ING anticipates an additional 75 basis point reduction by the BoC in the second half of 2024, a stance that is more dovish compared to the market's expectation of a 50 basis point cut. The potential for a more dovish shift in the Canadian dollar curve is tempered by predictions that the U.S. Federal Reserve will not implement more than two rate cuts this year. The market consensus suggests the BoC is cautious about significantly increasing the interest rate differential with the Fed.
However, analysts believe the likelihood of further easing by the Fed and the BoC's willingness to act independently are both being underestimated by the markets. The BoC's Governor, Tiff Macklem, has not dismissed the possibility of a rate cut in July, stating that decisions will be made "one meeting at a time." A decline in inflation could prompt an earlier rate cut, though September is viewed as more probable for the next reduction.

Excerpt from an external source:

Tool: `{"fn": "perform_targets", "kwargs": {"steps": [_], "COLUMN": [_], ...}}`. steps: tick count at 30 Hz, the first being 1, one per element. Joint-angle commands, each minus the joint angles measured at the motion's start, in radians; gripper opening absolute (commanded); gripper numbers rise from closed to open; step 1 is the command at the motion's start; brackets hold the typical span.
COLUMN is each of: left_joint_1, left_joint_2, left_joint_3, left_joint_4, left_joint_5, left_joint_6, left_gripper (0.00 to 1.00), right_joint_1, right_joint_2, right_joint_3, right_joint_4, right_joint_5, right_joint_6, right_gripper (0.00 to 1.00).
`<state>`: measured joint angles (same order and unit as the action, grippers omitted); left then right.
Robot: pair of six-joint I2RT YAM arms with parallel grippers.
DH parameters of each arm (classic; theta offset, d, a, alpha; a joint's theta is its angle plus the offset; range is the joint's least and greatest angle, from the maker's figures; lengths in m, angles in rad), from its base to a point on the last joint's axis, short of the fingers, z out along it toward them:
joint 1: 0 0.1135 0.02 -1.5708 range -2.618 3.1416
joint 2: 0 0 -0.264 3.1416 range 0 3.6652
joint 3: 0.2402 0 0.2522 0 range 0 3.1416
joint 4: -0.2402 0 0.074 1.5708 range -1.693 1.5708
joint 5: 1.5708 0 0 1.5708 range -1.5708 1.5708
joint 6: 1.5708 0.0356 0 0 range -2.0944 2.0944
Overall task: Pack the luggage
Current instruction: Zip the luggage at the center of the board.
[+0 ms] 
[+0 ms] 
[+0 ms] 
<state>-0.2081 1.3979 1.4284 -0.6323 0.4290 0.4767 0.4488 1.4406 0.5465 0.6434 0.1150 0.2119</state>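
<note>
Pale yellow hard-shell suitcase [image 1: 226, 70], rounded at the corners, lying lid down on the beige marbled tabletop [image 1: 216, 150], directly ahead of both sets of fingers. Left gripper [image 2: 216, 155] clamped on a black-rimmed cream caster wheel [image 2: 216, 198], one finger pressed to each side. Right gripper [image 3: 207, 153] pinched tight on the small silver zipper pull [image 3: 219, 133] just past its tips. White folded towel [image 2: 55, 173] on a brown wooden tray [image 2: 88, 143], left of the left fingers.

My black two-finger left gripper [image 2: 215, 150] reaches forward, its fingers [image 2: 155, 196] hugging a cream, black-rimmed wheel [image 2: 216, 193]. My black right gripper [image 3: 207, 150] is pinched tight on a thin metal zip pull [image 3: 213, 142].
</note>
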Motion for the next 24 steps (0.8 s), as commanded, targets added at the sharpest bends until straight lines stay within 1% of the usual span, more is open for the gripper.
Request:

In the context of commodity currencies within the G10, the Canadian dollar is perceived as the least appealing option. Currencies like the Norwegian krone (NOK), Australian dollar (AUD), and New Zealand dollar (NZD) benefit from hawkish central bank stances, are considered more undervalued, and are expected to recover more quickly if U.S. interest rates fall this summer.
Regarding the USD/CAD exchange rate, the firm's projection for the Federal Reserve suggests the potential for the U.S. dollar to underperform against other currencies during the summer, which supports the hypothesis that USD/CAD could drop below 1.35 in the second half of 2024.